夏の食中毒どう防ぐ、潜伏期間に注意/下痢止めは逆効果!!

07月03日

ここ最近松山市市内での飲食での食中毒で営業停止になった飲食店をちらほら耳にする。蒸し暑いこの時期は細菌も増えやすく、食中毒が起きやすい。

食中毒は細菌やウイルス、キノコの毒などがついた物を食べて腹痛や下痢、発熱などを起こす病気だ。特に高温多湿になる6〜9月は細菌が増殖しやすく、食中毒が増える。

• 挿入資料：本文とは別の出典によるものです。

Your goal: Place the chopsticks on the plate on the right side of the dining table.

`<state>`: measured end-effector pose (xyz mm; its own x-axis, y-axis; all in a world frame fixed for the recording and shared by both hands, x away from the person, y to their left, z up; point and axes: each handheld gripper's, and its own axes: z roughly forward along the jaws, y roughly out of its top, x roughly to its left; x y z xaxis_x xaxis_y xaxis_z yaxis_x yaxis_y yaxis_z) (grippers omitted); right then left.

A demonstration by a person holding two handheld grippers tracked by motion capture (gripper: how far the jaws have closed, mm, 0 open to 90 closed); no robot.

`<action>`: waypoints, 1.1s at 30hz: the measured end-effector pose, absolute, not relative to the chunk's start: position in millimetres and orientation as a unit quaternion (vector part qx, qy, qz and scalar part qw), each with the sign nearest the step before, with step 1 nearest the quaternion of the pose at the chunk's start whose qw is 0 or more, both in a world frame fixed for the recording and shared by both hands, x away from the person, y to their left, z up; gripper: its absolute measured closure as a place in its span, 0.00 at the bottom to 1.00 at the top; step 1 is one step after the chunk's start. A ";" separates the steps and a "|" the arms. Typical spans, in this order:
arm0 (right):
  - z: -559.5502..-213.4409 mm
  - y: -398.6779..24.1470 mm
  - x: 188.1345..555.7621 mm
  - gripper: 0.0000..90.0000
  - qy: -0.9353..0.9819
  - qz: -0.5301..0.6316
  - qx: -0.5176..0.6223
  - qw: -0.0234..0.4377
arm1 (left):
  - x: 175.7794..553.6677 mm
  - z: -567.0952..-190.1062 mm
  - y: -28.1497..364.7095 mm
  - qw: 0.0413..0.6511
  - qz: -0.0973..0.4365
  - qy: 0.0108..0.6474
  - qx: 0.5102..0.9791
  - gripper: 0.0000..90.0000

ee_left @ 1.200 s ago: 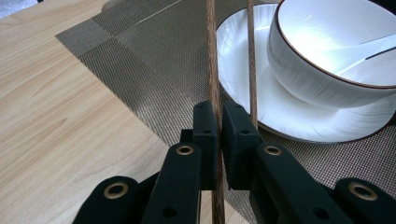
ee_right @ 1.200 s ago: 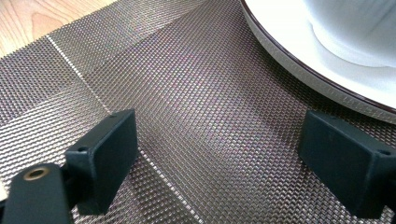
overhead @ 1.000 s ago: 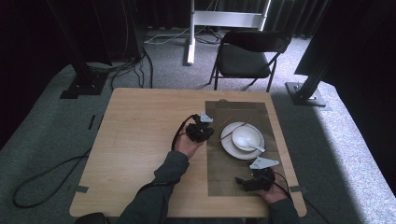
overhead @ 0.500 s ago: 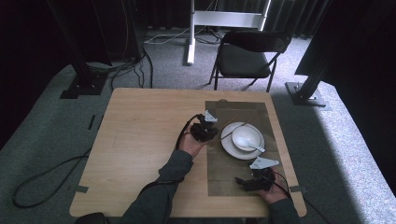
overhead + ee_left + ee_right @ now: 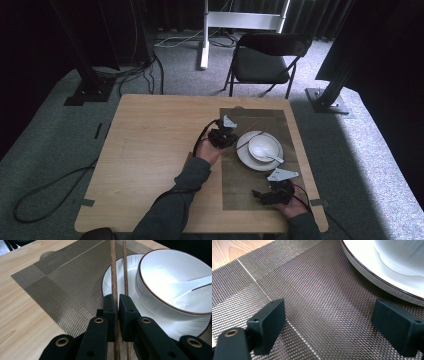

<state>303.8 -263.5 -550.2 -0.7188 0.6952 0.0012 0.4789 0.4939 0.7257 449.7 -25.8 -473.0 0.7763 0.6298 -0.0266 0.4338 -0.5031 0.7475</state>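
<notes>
A: Since a second ago the left gripper (image 5: 226, 134) has edged a little toward the far edge of the table, carrying the chopsticks (image 5: 117, 272) along the plate's left rim. The right gripper (image 5: 272, 194) hasn't budged.

B: So what's the step?

A: Laying the place setting, by the look of it. The left gripper's jaws are pinched together on one chopstick; the second lies just beside it, and I can't tell whether it's caught in the pads too. Both sticks run over the placemat (image 5: 65, 282) and cross the rim of the plate (image 5: 107, 280), close to the bowl (image 5: 175, 282).

B: And the right one?

A: Its jaws stand wide apart with nothing between them, low over the placemat near the table's near right corner, just short of the plate.

B: Next move?

A: I'd say set the sticks down parallel on the mat beside the plate. That calls for a level lowering before the pads part, or the round wood will roll or skate on the glazed rim.

B: Materials?

A: The chopsticks are slim, dark brown wood with a visible grain. The mat is a coarse bronze weave with paler stripes. Plate and bowl are glossy white ceramic with a thin dark edge line, and a white spoon (image 5: 197, 286) rests in the bowl. The tabletop (image 5: 150, 145) is pale wood-grain.
</notes>
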 end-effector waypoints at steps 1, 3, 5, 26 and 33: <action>-550.2 -263.5 303.8 0.13 0.852 0.366 0.345 0.148 | 450.7 -473.3 -26.4 0.389 0.126 0.309 0.858 0.94; -550.2 -263.5 303.8 0.13 0.852 0.366 0.345 0.148 | 452.4 -474.3 -27.2 0.389 0.124 0.310 0.858 0.94; -550.2 -263.5 303.8 0.13 0.852 0.366 0.345 0.148 | 454.6 -475.3 -27.6 0.388 0.123 0.311 0.859 0.94; -550.1 -263.6 303.8 0.13 0.852 0.366 0.345 0.148 | 466.8 -471.1 -41.8 0.394 0.119 0.306 0.858 0.94; -550.1 -263.6 303.8 0.13 0.852 0.366 0.345 0.148 | 472.1 -471.1 -46.5 0.398 0.114 0.307 0.857 0.94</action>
<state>303.8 -263.6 -550.1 -0.7188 0.6953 0.0002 0.4789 0.4948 0.7251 472.1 -46.5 -471.1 0.7857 0.6166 -0.0496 0.4356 -0.4947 0.7520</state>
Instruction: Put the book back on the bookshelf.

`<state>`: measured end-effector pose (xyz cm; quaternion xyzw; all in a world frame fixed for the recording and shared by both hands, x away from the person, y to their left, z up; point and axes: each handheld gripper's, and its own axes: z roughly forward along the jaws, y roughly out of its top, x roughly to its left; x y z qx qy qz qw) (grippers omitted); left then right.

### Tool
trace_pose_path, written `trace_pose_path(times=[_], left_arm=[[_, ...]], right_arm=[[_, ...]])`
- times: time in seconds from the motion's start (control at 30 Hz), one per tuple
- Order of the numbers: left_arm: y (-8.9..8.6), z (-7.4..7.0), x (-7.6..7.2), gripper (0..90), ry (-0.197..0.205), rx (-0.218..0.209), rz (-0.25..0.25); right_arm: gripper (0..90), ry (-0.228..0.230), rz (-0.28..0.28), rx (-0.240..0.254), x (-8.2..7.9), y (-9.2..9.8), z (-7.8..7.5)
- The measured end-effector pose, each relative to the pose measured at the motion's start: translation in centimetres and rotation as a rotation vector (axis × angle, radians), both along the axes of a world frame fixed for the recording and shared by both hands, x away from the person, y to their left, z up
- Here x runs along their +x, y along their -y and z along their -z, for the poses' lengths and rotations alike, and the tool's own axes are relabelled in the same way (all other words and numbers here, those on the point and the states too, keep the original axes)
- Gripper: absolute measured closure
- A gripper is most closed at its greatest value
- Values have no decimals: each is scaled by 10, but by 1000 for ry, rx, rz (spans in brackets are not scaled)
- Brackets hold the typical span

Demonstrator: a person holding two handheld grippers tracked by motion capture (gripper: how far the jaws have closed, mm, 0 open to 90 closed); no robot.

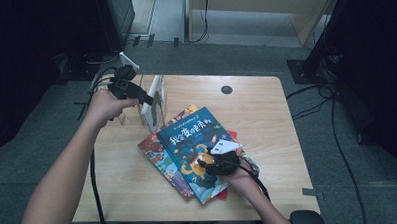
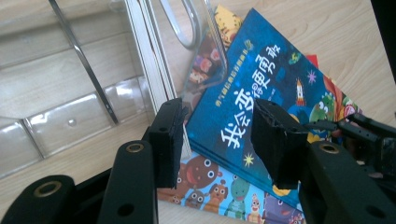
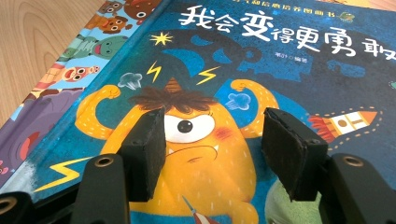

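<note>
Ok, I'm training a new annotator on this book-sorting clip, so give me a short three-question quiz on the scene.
1. True or false: the blue book lies on top of the pile of books on the table.
2. Which gripper hovers over the blue book's cover: A) the left gripper, B) the right gripper?
3. What stands upright in the clear rack near the left gripper?

Key
1. True.
2. B; its jaws stand apart over the orange monster on the cover, pads pressing on nothing.
3. A thin white book, leaning against the rack's divider.
</note>
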<state>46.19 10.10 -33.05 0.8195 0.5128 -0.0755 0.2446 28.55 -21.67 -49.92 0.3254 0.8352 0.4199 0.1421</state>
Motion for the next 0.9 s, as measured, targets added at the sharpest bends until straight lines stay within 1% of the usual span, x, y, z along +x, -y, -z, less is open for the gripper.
trace_pose_path(times=[0.1,0.17,0.2,0.23,0.37,0.47,0.53,0.73,0.77,0.83,0.9], left_arm=[[0,5,-9,539,9,8,9],[-1,8,-15,540,28,20,5],[-1,11,-17,543,37,18,8],[-2,14,-20,546,30,7,11],[-2,24,-28,553,18,-1,28],[-1,29,-35,565,30,-2,38],[-1,32,-39,565,33,7,38],[-6,40,-46,565,35,-21,30],[-7,42,-47,576,34,-22,29],[-7,43,-50,585,45,-25,20],[-7,45,-52,580,40,-36,26]], right_arm=[[402,0,-1,-1,0,0,0],[402,0,-2,0,0,0,0],[403,-2,-1,1,0,0,0],[402,-3,-1,1,0,0,0],[402,-3,-1,3,0,0,0],[402,0,-1,1,0,0,0],[402,-1,0,1,0,0,0],[402,2,-4,1,0,1,0],[402,2,-4,1,0,1,0],[402,3,-4,0,0,1,0],[401,3,-5,0,0,1,0]])
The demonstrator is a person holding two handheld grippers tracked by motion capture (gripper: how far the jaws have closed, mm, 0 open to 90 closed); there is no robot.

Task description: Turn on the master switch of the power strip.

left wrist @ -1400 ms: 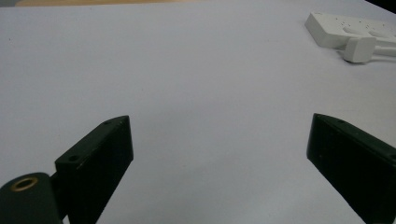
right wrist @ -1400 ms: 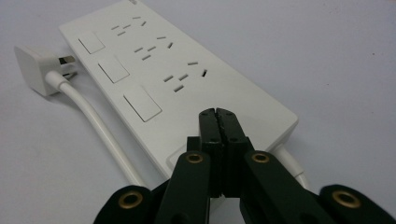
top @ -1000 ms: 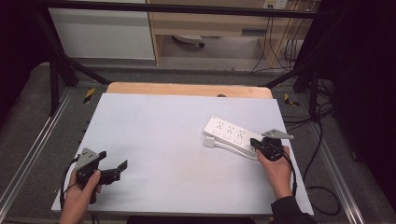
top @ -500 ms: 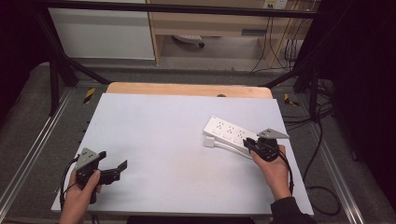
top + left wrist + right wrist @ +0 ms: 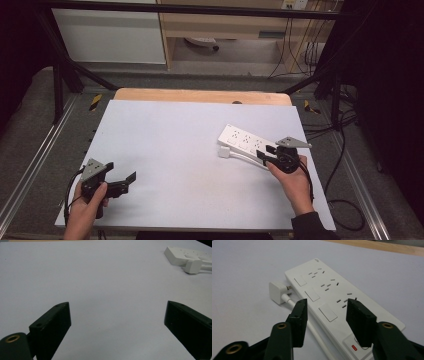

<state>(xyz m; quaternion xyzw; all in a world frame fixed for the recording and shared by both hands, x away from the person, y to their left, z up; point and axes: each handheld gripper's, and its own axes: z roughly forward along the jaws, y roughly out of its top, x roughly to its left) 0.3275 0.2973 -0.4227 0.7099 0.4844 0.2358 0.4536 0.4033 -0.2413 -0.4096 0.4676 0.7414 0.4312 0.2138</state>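
Right gripper (image 5: 325,312) jaws just opening above power strip (image 5: 337,302) near end.

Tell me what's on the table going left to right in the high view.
Left gripper held near the front left corner → white plug lying beside the strip → white power strip → right gripper, jaws apart at the strip's near end.

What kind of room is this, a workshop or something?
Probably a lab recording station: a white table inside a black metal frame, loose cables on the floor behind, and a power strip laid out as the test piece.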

最も多いのは、カンピロバクターによるもので、主に肉類の過熱が不十分だと感染する。鶏肉で検出される率が高く、特に注意が必要。

発症初期に発熱、その後、腹痛や下痢を起こし、潜伏期間が2〜7日と長い。ほとんどは数日で軽快するがごくまれに、感染から数週間後に手足の麻痺や呼吸困難などを起こすギラン・バレー症候群になることもあります。

また、サルモレラ菌の感染源は肉や卵、ペットのカメや犬からも移ります。子供は重症化なることもあり、ペットを触った手を口につけないよう注意が必要です。

それと行楽シーズンに気をつけたいのが、おにぎり・サンドイッチなど、素手で作る食品に付着するのがブドウ球菌です。皮膚の傷口などに潜んでいるので、調理には要注意。

後、カキなどが感染源になるノロウイルス・最近ジビエ料理で、シカやイノシシなどの野生動物の肉を十分に加熱しないことによるE型肝炎ウイルスの食中毒にも気をつけたい。

このような食中毒にはどう防げばいいのか?それには十分に加熱、食品についた菌やウイルスを死滅させることです。 また菌を増やさないことも大切で、食品を購入後速やかに冷蔵庫にに保存、解凍もできれば冷蔵庫であまり温度が上がらないようにすることが大事です。

万が一、食中毒になった場合、下痢止めを飲むのは体内から菌が排出できない場合があるので、飲むのを控え、水分と塩分で対処しましょう食中毒の多くは軽傷で済むが、高齢者・乳幼児などは悪化しやすいので早めに医療機関を受診しましょう。